**Given records**
########

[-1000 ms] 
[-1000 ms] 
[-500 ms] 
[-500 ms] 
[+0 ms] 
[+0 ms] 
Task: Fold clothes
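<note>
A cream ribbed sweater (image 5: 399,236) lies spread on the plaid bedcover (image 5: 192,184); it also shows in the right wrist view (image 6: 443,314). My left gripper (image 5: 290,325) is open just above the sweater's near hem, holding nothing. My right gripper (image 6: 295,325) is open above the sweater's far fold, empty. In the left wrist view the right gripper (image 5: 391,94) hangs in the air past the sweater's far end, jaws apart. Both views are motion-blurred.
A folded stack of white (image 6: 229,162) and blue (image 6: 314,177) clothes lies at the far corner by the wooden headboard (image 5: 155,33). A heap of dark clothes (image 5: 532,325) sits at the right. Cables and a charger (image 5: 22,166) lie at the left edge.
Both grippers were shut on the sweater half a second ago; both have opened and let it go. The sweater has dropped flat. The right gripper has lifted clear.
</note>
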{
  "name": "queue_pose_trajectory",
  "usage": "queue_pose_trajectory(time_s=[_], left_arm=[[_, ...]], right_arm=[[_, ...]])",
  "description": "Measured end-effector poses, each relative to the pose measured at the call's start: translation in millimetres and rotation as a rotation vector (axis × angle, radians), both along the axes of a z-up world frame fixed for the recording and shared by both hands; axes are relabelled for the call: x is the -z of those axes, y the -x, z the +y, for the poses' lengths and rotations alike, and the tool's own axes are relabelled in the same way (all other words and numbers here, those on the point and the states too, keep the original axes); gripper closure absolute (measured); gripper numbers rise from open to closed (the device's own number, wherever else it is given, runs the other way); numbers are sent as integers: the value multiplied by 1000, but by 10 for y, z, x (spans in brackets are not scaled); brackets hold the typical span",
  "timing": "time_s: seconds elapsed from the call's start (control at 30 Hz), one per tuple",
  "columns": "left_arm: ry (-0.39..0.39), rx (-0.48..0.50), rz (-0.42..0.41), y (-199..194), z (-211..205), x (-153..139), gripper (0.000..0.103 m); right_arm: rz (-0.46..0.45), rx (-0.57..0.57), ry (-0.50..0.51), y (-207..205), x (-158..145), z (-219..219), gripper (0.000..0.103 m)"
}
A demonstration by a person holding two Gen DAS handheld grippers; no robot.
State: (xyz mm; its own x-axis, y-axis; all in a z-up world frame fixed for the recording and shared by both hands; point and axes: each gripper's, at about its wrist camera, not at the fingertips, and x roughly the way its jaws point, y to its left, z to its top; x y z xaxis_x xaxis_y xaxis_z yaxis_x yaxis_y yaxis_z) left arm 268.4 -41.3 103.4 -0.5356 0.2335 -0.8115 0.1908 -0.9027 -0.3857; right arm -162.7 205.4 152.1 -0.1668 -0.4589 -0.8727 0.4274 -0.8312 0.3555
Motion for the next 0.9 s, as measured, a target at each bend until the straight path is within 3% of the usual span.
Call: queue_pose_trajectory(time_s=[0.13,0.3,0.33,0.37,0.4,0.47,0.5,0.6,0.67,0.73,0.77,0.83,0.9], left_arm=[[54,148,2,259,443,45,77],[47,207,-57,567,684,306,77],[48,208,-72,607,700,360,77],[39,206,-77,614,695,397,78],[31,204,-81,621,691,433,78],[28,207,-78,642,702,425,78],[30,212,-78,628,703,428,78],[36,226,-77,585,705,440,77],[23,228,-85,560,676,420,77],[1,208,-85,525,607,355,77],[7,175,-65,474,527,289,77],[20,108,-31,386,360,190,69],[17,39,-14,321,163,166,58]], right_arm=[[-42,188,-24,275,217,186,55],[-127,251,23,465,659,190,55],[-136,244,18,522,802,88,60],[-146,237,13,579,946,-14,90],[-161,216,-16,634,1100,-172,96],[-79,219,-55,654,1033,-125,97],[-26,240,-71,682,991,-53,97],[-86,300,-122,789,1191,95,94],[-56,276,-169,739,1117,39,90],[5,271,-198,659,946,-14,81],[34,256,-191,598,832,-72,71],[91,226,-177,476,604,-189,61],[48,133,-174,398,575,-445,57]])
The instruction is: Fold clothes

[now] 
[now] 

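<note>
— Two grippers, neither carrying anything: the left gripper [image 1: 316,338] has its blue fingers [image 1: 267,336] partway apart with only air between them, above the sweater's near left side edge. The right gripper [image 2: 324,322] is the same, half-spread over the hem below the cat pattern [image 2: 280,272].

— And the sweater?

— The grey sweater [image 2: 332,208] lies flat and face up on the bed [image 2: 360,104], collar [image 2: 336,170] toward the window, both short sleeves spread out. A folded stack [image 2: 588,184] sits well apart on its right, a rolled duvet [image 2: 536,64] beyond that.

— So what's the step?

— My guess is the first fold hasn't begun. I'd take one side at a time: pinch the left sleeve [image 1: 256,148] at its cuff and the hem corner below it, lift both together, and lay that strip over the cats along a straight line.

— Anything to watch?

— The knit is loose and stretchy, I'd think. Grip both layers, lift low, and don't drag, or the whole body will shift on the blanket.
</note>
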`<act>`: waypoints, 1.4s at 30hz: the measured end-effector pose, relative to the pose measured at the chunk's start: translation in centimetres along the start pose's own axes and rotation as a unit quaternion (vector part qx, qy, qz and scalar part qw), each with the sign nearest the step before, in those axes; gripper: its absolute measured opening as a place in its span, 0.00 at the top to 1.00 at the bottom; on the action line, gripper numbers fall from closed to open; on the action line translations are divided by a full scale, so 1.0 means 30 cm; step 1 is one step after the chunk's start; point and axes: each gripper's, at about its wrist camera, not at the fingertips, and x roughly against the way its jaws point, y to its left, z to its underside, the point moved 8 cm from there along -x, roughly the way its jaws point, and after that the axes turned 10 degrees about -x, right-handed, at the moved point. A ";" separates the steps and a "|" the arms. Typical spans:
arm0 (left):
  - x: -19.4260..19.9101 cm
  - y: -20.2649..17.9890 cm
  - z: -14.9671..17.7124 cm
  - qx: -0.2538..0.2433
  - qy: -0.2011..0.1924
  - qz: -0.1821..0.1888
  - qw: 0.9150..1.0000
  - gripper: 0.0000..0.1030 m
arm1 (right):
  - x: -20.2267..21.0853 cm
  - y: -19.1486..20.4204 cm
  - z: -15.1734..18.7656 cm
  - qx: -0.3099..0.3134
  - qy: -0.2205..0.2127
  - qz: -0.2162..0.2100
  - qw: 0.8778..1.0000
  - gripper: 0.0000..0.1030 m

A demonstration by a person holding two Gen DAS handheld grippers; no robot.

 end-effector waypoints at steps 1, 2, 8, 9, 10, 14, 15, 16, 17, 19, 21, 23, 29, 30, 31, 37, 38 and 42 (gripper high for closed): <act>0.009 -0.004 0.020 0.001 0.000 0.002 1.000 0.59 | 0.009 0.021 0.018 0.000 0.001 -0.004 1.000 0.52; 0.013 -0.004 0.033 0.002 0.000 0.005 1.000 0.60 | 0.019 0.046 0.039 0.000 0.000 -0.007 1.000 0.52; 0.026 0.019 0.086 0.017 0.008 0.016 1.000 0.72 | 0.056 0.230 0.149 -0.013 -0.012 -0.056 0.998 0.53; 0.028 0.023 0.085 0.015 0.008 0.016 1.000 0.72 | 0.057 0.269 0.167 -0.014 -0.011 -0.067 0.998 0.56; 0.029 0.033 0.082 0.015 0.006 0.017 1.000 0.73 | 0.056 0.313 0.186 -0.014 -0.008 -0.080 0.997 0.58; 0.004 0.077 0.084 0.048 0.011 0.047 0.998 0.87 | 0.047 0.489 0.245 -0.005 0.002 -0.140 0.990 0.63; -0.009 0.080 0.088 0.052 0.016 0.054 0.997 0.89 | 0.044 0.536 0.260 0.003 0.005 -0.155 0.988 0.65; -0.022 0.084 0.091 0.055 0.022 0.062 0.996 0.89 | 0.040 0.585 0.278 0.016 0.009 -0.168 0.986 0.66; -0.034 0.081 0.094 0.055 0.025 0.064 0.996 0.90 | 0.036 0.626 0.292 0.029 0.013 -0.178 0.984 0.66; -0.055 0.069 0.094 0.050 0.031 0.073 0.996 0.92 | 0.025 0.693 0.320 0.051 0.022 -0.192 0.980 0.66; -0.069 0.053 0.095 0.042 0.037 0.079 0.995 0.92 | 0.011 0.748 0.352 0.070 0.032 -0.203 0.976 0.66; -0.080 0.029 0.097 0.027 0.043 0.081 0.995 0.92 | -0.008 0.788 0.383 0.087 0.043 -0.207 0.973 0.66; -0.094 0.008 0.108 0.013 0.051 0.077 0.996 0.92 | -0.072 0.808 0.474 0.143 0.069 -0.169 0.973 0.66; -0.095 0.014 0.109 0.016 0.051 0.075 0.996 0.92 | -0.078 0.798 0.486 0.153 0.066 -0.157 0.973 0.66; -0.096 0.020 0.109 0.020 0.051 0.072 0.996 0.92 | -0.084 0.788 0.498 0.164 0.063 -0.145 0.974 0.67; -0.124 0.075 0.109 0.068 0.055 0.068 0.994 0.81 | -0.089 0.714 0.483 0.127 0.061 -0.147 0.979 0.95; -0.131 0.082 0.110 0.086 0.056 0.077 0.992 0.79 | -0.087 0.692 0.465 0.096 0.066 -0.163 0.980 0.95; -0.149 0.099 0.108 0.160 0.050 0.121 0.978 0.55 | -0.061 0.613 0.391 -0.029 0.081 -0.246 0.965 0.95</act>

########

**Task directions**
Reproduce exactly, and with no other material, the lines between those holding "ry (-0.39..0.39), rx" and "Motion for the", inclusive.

**Reply**
  "columns": "left_arm: ry (-0.39..0.39), rx (-0.48..0.50), rz (-0.42..0.41), y (-199..194), z (-211..205), x (-153..139), gripper (0.000..0.103 m); right_arm: rz (-0.46..0.45), rx (-0.57..0.57), ry (-0.50..0.51), y (-207..205), x (-158..145), z (-219..219), gripper (0.000..0.103 m)"
}
A demonstration by a person holding two Gen DAS handheld grippers; no robot.
State: (xyz mm; its own x-axis, y-axis; all in a z-up world frame fixed for the recording and shared by both hands; point and axes: each gripper's, at about its wrist camera, not at the fingertips, and x roughly the way its jaws point, y to its left, z to its top; x y z xaxis_x xaxis_y xaxis_z yaxis_x yaxis_y yaxis_z) left arm 268.4 -41.3 103.4 -0.5356 0.2335 -0.8115 0.1908 -0.9027 -0.3857; right arm -162.7 205.4 152.1 -0.1668 -0.4589 -0.8727 0.4274 -0.8312 0.3555
Motion for the next 0.9 s, as measured, a target at each bend until the straight path is within 3% of the usual span.

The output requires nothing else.